EXERCISE – Write out only the lines from the top of the listing below through the one with "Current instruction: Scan", exactly as they stand, while keeping pictures out of the copy.

INFORMATION PROVIDED –

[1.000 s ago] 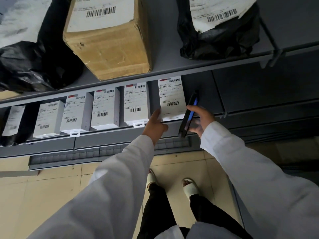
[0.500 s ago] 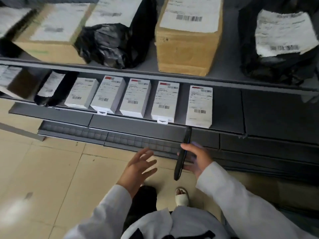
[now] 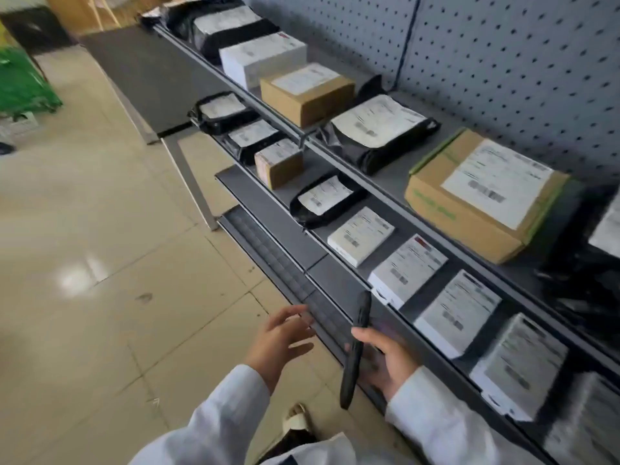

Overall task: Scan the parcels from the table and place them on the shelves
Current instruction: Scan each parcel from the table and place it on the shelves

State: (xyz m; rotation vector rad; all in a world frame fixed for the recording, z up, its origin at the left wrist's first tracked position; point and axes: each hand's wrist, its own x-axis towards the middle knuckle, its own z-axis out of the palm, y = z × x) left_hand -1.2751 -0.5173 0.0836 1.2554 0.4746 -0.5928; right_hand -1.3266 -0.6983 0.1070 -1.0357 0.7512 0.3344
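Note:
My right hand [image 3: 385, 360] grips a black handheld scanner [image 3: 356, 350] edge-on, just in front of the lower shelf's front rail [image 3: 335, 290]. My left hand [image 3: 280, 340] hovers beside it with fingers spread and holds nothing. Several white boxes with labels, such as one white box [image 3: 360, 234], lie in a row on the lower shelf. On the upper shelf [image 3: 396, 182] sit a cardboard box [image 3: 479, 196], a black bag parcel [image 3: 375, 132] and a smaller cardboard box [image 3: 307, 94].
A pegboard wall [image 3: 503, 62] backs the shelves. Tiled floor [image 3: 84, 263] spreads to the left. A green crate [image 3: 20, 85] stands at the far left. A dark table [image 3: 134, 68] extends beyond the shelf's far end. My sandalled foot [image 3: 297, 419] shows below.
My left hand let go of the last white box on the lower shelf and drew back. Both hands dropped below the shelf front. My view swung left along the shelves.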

SOLUTION –
[1.000 s ago] 
[0.500 s ago] 
[now] 

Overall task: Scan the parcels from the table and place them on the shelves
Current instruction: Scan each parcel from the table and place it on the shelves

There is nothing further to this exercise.